### WORK INSTRUCTIONS
Could you please reproduce every record below exactly, leaving out the pictures?

Stored items
------
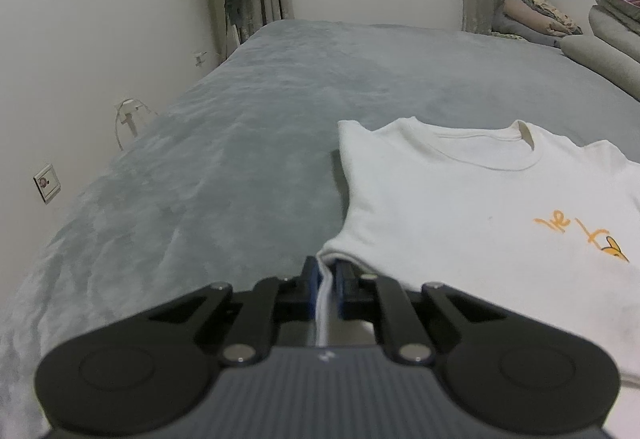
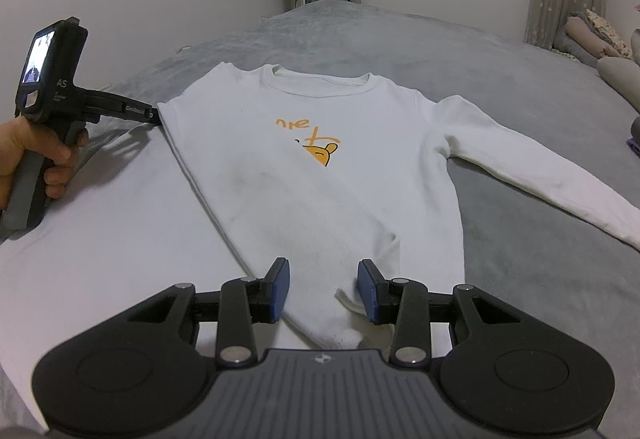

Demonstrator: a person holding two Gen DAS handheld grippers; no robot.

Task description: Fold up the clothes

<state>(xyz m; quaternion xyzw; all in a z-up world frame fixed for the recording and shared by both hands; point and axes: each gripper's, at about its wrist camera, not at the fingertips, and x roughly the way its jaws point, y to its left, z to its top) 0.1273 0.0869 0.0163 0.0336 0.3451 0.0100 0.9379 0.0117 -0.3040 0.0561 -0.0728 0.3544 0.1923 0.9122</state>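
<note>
Here the white long-sleeved cotton sweatshirt [image 2: 320, 167] lies flat mid-bed [image 2: 460, 39]. The left tool [image 1: 324, 279] pinches its folded side; the right tool [image 2: 323, 289], spread, straddles the cuff [image 2: 352, 299]. Probably next: clamp it.

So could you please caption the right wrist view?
Open right gripper over folded sleeve of white sweatshirt.

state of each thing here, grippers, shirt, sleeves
left gripper: shut on the folded side edge of the sweatshirt
right gripper: open, jaws either side of the folded sleeve's cuff end
sweatshirt: flat on the bed, front up, one side folded in
folded sleeve: laid across the body
other sleeve: spread out on the bed
</note>
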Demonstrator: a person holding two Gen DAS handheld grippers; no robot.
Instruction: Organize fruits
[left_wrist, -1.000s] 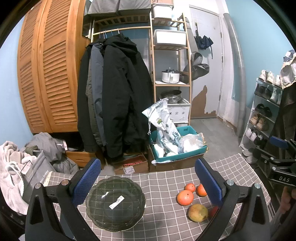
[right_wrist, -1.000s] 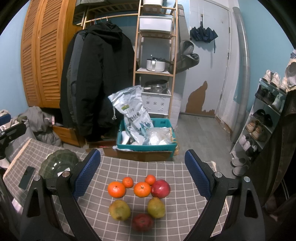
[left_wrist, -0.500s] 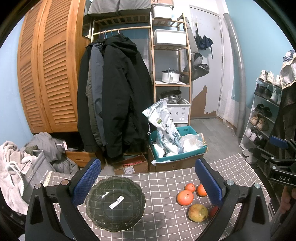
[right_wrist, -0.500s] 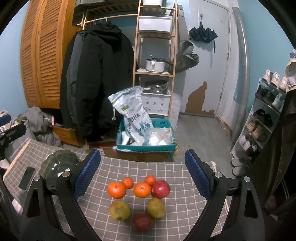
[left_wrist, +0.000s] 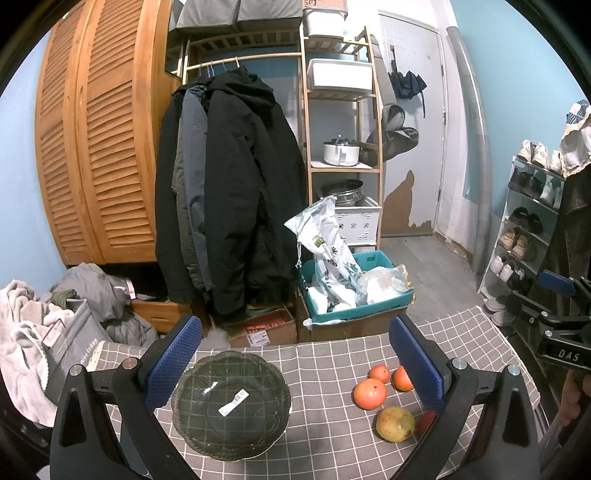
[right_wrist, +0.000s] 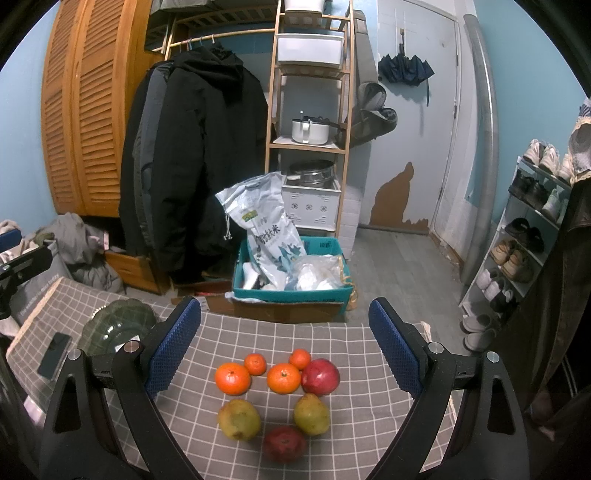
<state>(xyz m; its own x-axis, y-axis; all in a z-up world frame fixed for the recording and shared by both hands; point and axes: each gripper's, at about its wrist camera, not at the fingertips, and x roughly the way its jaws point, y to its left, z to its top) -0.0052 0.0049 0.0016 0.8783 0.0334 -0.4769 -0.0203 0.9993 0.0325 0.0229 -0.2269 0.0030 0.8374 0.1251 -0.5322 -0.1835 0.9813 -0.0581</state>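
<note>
Both grippers, left (left_wrist: 291, 363) and right (right_wrist: 284, 345), gape empty; start by lowering right onto an orange (right_wrist: 232, 377), lower centre, for the bowl (left_wrist: 231, 404).

The counter (right_wrist: 332, 339) wears a grey cloth with a white grid. On it lie four orange oranges (right_wrist: 232, 377), two yellow-green pears (right_wrist: 238, 419), and two red fruits (right_wrist: 320, 376), perhaps apples. The bowl (left_wrist: 231, 404) is dark green glass with a white label. The fingers (right_wrist: 173, 347) have blue dimpled pads.
</note>
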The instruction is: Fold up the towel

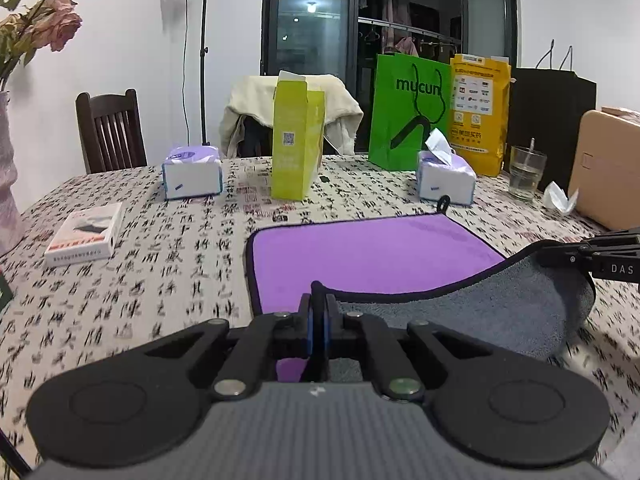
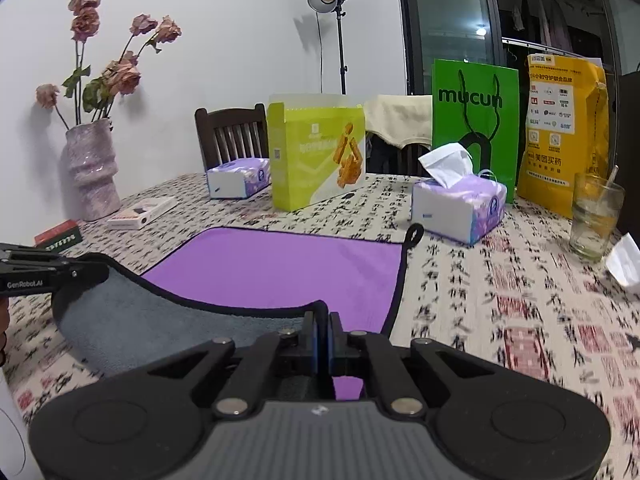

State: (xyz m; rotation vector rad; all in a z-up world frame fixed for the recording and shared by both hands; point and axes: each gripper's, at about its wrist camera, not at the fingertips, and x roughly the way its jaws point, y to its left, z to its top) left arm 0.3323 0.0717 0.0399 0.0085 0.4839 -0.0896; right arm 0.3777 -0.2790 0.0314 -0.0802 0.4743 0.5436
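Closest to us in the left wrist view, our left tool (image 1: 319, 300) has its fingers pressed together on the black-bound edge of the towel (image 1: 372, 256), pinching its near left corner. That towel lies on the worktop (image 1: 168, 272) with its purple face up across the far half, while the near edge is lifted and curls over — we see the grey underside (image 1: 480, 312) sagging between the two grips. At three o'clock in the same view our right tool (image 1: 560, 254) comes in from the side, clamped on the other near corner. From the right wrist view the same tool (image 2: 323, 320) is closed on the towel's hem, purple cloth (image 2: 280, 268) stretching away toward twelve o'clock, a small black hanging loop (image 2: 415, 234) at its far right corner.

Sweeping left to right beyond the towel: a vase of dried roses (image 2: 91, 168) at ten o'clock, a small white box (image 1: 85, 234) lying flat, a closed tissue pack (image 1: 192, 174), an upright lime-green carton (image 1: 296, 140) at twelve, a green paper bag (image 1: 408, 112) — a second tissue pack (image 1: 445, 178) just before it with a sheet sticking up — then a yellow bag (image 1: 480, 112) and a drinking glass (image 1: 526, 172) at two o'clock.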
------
### ANSWER FOR THE TASK
Demonstrator: a person holding two Gen DAS handheld grippers; no robot.

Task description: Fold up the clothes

<state>(xyz m; quaternion xyzw; all in a z-up world frame fixed for the recording and shared by both hands; point and axes: each gripper's, at about its wrist camera, not at the fingertips, and x roughly the way its jaws point, y to its left, z to its top) 0.1273 0.0869 0.0163 0.0336 0.3451 0.0100 0.9379 0.0117 -0.3040 0.0561 -0.0728 0.3544 0.1923 0.9122</state>
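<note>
Here the white long-sleeved cotton sweatshirt [image 2: 320, 167] lies flat mid-bed [image 2: 460, 39]. The left tool [image 1: 324, 279] pinches its folded side; the right tool [image 2: 323, 289], spread, straddles the cuff [image 2: 352, 299]. Probably next: clamp it.

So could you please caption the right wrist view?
Open right gripper over folded sleeve of white sweatshirt.

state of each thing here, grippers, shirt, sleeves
left gripper: shut on the folded side edge of the sweatshirt
right gripper: open, jaws either side of the folded sleeve's cuff end
sweatshirt: flat on the bed, front up, one side folded in
folded sleeve: laid across the body
other sleeve: spread out on the bed
</note>
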Demonstrator: a person holding two Gen DAS handheld grippers; no robot.
Instruction: Organize fruits
[left_wrist, -1.000s] 
[right_wrist, -1.000s] 
[left_wrist, -0.500s] 
[right_wrist, -0.500s] 
[left_wrist, +0.000s] 
[right_wrist, +0.000s] 
<state>(xyz m; its own x-axis, y-axis; all in a z-up world frame fixed for the recording and shared by both hands; point and axes: each gripper's, at about its wrist camera, not at the fingertips, and x roughly the way its jaws point, y to its left, z to its top) -0.0052 0.0049 0.0016 0.8783 0.0334 -0.4769 -0.0203 0.9993 0.0325 0.0229 -0.2269 0.0030 0.8374 0.1251 -0.5322 -0.1835 0.9813 -0.0581</state>
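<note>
Both grippers, left (left_wrist: 291, 363) and right (right_wrist: 284, 345), gape empty; start by lowering right onto an orange (right_wrist: 232, 377), lower centre, for the bowl (left_wrist: 231, 404).

The counter (right_wrist: 332, 339) wears a grey cloth with a white grid. On it lie four orange oranges (right_wrist: 232, 377), two yellow-green pears (right_wrist: 238, 419), and two red fruits (right_wrist: 320, 376), perhaps apples. The bowl (left_wrist: 231, 404) is dark green glass with a white label. The fingers (right_wrist: 173, 347) have blue dimpled pads.
</note>
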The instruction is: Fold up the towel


State: (xyz m; rotation vector rad; all in a z-up world frame fixed for the recording and shared by both hands; point and axes: each gripper's, at about its wrist camera, not at the fingertips, and x roughly the way its jaws point, y to its left, z to its top) left arm 0.3323 0.0717 0.0399 0.0085 0.4839 -0.0896; right arm 0.3777 -0.2790 0.0314 -0.0802 0.4743 0.5436
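Closest to us in the left wrist view, our left tool (image 1: 319, 300) has its fingers pressed together on the black-bound edge of the towel (image 1: 372, 256), pinching its near left corner. That towel lies on the worktop (image 1: 168, 272) with its purple face up across the far half, while the near edge is lifted and curls over — we see the grey underside (image 1: 480, 312) sagging between the two grips. At three o'clock in the same view our right tool (image 1: 560, 254) comes in from the side, clamped on the other near corner. From the right wrist view the same tool (image 2: 323, 320) is closed on the towel's hem, purple cloth (image 2: 280, 268) stretching away toward twelve o'clock, a small black hanging loop (image 2: 415, 234) at its far right corner.

Sweeping left to right beyond the towel: a vase of dried roses (image 2: 91, 168) at ten o'clock, a small white box (image 1: 85, 234) lying flat, a closed tissue pack (image 1: 192, 174), an upright lime-green carton (image 1: 296, 140) at twelve, a green paper bag (image 1: 408, 112) — a second tissue pack (image 1: 445, 178) just before it with a sheet sticking up — then a yellow bag (image 1: 480, 112) and a drinking glass (image 1: 526, 172) at two o'clock.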

No further output is required, since the answer is complete.